Empecé a escribir antes de saber escribir, calculo que a los cuatro o cinco años, frente al micrófono de una grabadora Sony de un casete con el superpoderoso botón de “record” que convertía mis ideas y pensamientos, pasados por la voz, en canciones. ¡Los fabulosos casetes!, esos dispositivos que, si bien de repente terminaban enredados en el mecanismo de los reproductores, eran generosos en la cantidad de grabaciones que podían soportar y con más de un intento de capturar una canción desde la radio, rezando para que el locutor no hablara a la mitad o antes de la nota final. Estábamos en 1984 o 1985.
Por esa misma época las letras en el papel empezaron a formar palabras en mi mente y mi diestra aprendió a armar las palabras en el papel, ambas experiencias que definirían el camino de mi existencia. Aunque todavía faltaban nueve años para que los libros se convirtieran en lo que me quitaría el sueño por las noches y lo que me llenaría de sueños despierta (y a veces hasta dormida).
Eso sucedió una mañana del verano de 1994, en la crisis económica que nos robó el viaje de vacaciones entre un ciclo escolar y el otro y me convirtió en una adolescente con demasiado tiempo libre, sin interés por la programación televisiva que ya me sabía de memoria.

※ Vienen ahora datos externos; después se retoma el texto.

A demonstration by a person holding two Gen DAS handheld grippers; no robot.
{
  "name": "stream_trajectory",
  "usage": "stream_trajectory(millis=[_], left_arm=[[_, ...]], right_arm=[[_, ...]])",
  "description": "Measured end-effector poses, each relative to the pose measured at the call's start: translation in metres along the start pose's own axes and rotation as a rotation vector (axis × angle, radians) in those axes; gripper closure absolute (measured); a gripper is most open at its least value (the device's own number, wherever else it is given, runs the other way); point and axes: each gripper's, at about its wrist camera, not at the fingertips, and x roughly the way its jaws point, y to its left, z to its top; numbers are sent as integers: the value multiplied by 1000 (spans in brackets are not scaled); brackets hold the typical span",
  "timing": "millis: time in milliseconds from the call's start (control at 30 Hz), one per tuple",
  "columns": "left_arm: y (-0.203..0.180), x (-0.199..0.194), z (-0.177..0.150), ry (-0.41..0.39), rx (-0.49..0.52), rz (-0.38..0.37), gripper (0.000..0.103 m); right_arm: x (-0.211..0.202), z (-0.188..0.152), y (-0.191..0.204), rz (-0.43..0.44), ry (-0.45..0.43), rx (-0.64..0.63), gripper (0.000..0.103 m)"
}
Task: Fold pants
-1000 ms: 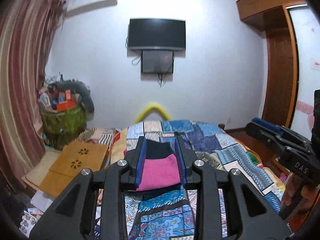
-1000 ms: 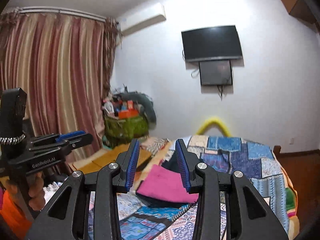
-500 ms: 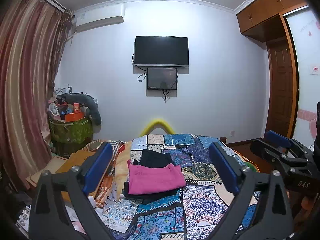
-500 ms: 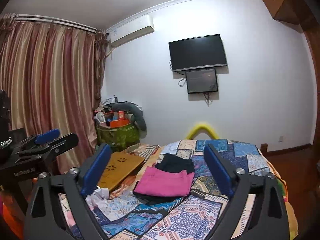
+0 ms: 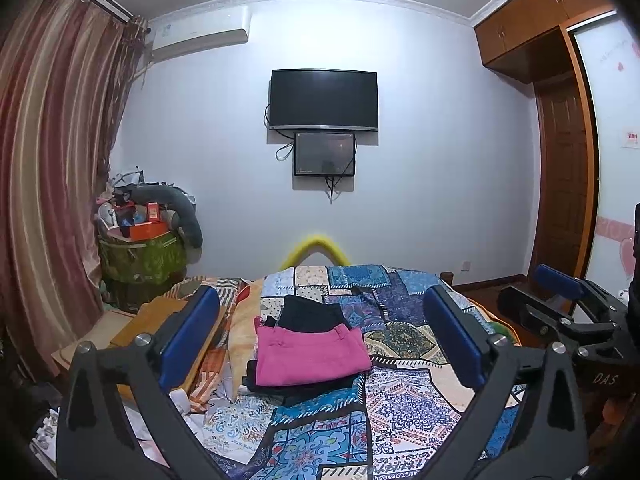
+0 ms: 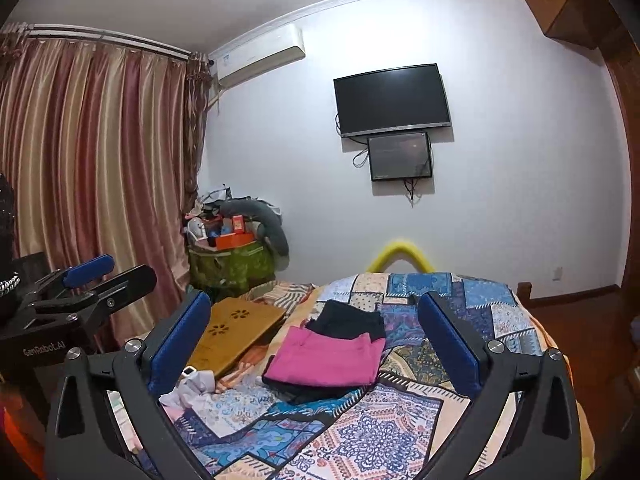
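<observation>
The pink pants lie folded flat on the bed, near its left edge and about midway along, on top of a dark garment that sticks out toward the far end. The fold's long axis runs across the bed; which side is the waistband cannot be told. Both grippers hang above the near end, touching nothing. The left gripper is spread wide and empty, as is the right gripper. The left view alone shows the door; the right view shows more of the curtain and the wooden board beside the bed.
</observation>
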Motion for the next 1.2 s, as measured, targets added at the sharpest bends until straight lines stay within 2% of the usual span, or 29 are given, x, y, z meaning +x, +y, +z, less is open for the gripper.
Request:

Fui al librero de la sala. Busqué entre los ejemplares ahí reunidos uno de los más anchos. Estiré los dedos para agarrarlo sin tener ni la mínima idea de que estaba por nacer mi adicción, mi pasatiempo favorito, mi delirio, el motivo de mis alegrías y de mis desesperanzas, la respuesta perfecta a cualquiera de mis problemas, las razones de mis mayores desafíos; las primeras letras de mi vocación en la vida.
El libro fue El corazón de piedra verde, de Salvador de Madariaga, el primero que leí con verdadera pasión por lo ahí narrado y por la manera en que estaba narrado.
Otros títulos que leí como posesa fueron Romeo y Julieta, Momo, El viejo y el mar, Grandes esperanzas, Todos los fuegos el fuego, Cien años de soledad, El Aleph, Donde el corazón te lleve y más.
De ahí, todo título a mi alcance fue devorado como si se me fuera la vida en ello. De ahí, me fui llenando de ideas, de aventuras, de hallazgos, de historias memorables, de esquemas narrativos, de personajes y sus matices, de estilos, de musicalidad, de ritmo, de frases inolvidables. De ahí, lo siguiente fue enamorarme de un poeta y leer sus poemas y escribirle poesía y besarnos entre métrica y verso libre, páginas arrugadas al fondo del bote de basura o entre nuestros ombligos.
Fiel
Así, a los 15 años, en 1995, la respuesta a la pregunta “¿A qué te quieres dedicar de grande?” dejó de ser “pianista”, “veterinaria” o “filósofa” y transmutó a “escritora”. Lo que he sido desde entonces y hasta ahora, 31 años después de nacer aquella convicción (y no, no me morí de hambre).
Más adelante los libros me mostraron su habilidad para hacerme permanecer fiel a mí misma e inadaptada a un mundo al que me resultaba y me sigue resultando imposible adaptarme. ¿Cómo lidiar sin ellos con tanta hipocresía, con tanto desamor, con tanto egoísmo, con tantas amistades por contrato, con todo ese amor ficticio con disfraz de verdadero?
Como escribió Ricardo Piglia en Los diarios de Emilio Renzi, años de formación: “Para escribir es preciso no sentirse acomodado en el mundo, es un escudo para afrontar la vida”. Así, a mí escribir me ha salvado más de una vez.